The records below are to be transcribed in full, exactly as given.
%%
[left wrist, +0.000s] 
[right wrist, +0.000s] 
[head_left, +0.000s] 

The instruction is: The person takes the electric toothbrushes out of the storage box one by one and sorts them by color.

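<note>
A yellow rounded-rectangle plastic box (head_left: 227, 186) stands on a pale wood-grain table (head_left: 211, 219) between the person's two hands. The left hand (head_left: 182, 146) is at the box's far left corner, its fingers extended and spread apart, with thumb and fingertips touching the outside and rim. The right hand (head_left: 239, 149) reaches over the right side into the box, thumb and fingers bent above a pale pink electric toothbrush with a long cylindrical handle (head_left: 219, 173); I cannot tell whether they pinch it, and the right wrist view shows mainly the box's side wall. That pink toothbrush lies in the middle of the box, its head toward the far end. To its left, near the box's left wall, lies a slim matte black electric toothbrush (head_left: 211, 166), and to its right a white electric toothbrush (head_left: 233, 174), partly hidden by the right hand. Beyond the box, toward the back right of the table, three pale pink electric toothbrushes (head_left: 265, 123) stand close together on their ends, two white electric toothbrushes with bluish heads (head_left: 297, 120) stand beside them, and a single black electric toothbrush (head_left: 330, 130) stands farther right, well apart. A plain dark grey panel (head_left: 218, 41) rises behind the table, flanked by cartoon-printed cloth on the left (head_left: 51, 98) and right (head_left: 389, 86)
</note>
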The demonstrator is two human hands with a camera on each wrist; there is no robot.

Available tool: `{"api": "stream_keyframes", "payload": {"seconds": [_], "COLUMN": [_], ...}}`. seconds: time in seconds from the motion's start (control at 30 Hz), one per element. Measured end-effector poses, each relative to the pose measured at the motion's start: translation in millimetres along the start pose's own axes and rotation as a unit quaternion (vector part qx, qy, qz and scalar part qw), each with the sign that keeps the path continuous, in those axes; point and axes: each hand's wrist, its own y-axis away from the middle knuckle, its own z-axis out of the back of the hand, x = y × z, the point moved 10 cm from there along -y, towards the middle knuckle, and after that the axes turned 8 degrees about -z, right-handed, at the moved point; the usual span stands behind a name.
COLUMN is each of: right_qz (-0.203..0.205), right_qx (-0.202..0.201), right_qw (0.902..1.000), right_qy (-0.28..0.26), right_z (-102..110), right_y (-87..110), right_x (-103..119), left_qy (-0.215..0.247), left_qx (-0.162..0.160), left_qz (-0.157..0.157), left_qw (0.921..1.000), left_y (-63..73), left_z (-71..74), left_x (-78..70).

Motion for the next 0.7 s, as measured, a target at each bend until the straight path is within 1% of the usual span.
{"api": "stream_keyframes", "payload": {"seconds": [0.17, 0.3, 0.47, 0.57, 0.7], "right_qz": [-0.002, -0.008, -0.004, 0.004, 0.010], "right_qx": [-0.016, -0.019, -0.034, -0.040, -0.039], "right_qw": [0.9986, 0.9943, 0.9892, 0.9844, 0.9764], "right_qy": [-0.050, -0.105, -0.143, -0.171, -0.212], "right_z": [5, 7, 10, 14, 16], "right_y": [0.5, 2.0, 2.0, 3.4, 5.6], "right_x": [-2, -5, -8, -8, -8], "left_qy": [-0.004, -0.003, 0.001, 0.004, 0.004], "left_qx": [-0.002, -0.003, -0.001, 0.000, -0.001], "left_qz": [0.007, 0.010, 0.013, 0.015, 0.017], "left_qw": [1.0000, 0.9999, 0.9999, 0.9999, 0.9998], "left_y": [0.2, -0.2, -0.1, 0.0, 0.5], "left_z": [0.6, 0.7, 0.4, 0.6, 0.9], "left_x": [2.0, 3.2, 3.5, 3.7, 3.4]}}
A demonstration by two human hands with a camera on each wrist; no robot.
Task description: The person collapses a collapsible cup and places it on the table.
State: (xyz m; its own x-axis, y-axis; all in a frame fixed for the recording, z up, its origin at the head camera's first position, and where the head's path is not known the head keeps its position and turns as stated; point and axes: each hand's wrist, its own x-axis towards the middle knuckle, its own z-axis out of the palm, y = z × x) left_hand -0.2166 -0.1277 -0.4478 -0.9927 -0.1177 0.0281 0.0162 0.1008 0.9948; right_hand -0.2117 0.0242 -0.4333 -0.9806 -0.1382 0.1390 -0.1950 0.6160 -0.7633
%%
TASK RESULT =>
[left wrist, +0.000s] 
[right wrist, +0.000s] 
[head_left, +0.000s] 

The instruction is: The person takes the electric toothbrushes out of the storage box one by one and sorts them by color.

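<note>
A yellow rounded-rectangle plastic box (head_left: 227, 186) stands on a pale wood-grain table (head_left: 211, 219) between the person's two hands. The left hand (head_left: 182, 146) is at the box's far left corner, its fingers extended and spread apart, with thumb and fingertips touching the outside and rim. The right hand (head_left: 239, 149) reaches over the right side into the box, thumb and fingers bent above a pale pink electric toothbrush with a long cylindrical handle (head_left: 219, 173); I cannot tell whether they pinch it, and the right wrist view shows mainly the box's side wall. That pink toothbrush lies in the middle of the box, its head toward the far end. To its left, near the box's left wall, lies a slim matte black electric toothbrush (head_left: 211, 166), and to its right a white electric toothbrush (head_left: 233, 174), partly hidden by the right hand. Beyond the box, toward the back right of the table, three pale pink electric toothbrushes (head_left: 265, 123) stand close together on their ends, two white electric toothbrushes with bluish heads (head_left: 297, 120) stand beside them, and a single black electric toothbrush (head_left: 330, 130) stands farther right, well apart. A plain dark grey panel (head_left: 218, 41) rises behind the table, flanked by cartoon-printed cloth on the left (head_left: 51, 98) and right (head_left: 389, 86)
</note>
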The demonstrator is two human hands with a camera on each wrist; there is no robot.

Available tool: `{"api": "stream_keyframes", "payload": {"seconds": [_], "COLUMN": [_], ...}}`. seconds: time in seconds from the motion's start (control at 30 Hz), one per element. Measured end-effector poses, each relative to the pose measured at the motion's start: translation in millimetres along the start pose's own axes and rotation as a unit quaternion (vector part qx, qy, qz and scalar part qw), each with the sign that keeps the path continuous, in those axes; point and axes: each hand's wrist, its own y-axis away from the middle knuckle, its own z-axis out of the back of the hand, x = y × z, the point moved 10 cm from there along -y, towards the middle knuckle, and after that the axes turned 8 degrees about -z, right-handed, at the moved point; the usual span stands behind a name.
COLUMN is each of: right_qz (-0.203..0.205), right_qx (-0.202..0.201), right_qw (0.902..1.000), right_qy (-0.28..0.26), right_z (-102..110), right_y (-87..110), right_x (-103..119), left_qy (-0.215..0.247), left_qx (-0.162..0.160), left_qz (-0.157..0.157), left_qw (0.921..1.000), left_y (-63..73), left_z (-71..74), left_x (-78..70).

Motion for the next 0.7 s, as measured, a target at each bend until the straight path is within 1% of the usual span.
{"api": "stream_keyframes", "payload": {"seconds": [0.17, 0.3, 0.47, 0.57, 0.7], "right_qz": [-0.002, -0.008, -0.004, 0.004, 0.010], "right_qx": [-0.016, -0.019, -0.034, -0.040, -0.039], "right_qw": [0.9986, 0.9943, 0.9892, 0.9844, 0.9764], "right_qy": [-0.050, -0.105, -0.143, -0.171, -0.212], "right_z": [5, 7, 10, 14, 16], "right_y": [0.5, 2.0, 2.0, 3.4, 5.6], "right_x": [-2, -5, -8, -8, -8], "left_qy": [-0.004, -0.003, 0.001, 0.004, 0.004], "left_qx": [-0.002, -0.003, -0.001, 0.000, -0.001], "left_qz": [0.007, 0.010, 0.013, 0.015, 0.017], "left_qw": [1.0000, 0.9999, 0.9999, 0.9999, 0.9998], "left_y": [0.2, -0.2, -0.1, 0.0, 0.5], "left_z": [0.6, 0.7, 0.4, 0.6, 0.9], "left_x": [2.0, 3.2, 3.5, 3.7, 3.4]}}
A demonstration by two human hands with a camera on each wrist; no robot.
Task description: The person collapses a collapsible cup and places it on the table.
State: (xyz m; its own x-axis, y-axis; all in a frame fixed for the recording, z up, its origin at the head camera's first position, and where the head's path is not known the head keeps its position and turns as stated; point and axes: each hand's wrist, its own x-axis towards the middle knuckle, its own z-axis out of the palm, y = z × x) left_hand -0.2166 -0.1277 -0.4478 -0.9927 -0.1177 0.0281 0.0162 0.1008 0.9948; right_hand -0.2117 0.0242 -0.4333 -0.9806 -0.1382 0.1390 -0.1950 0.6160 -0.7633

For this exercise, nothing more remains to be given.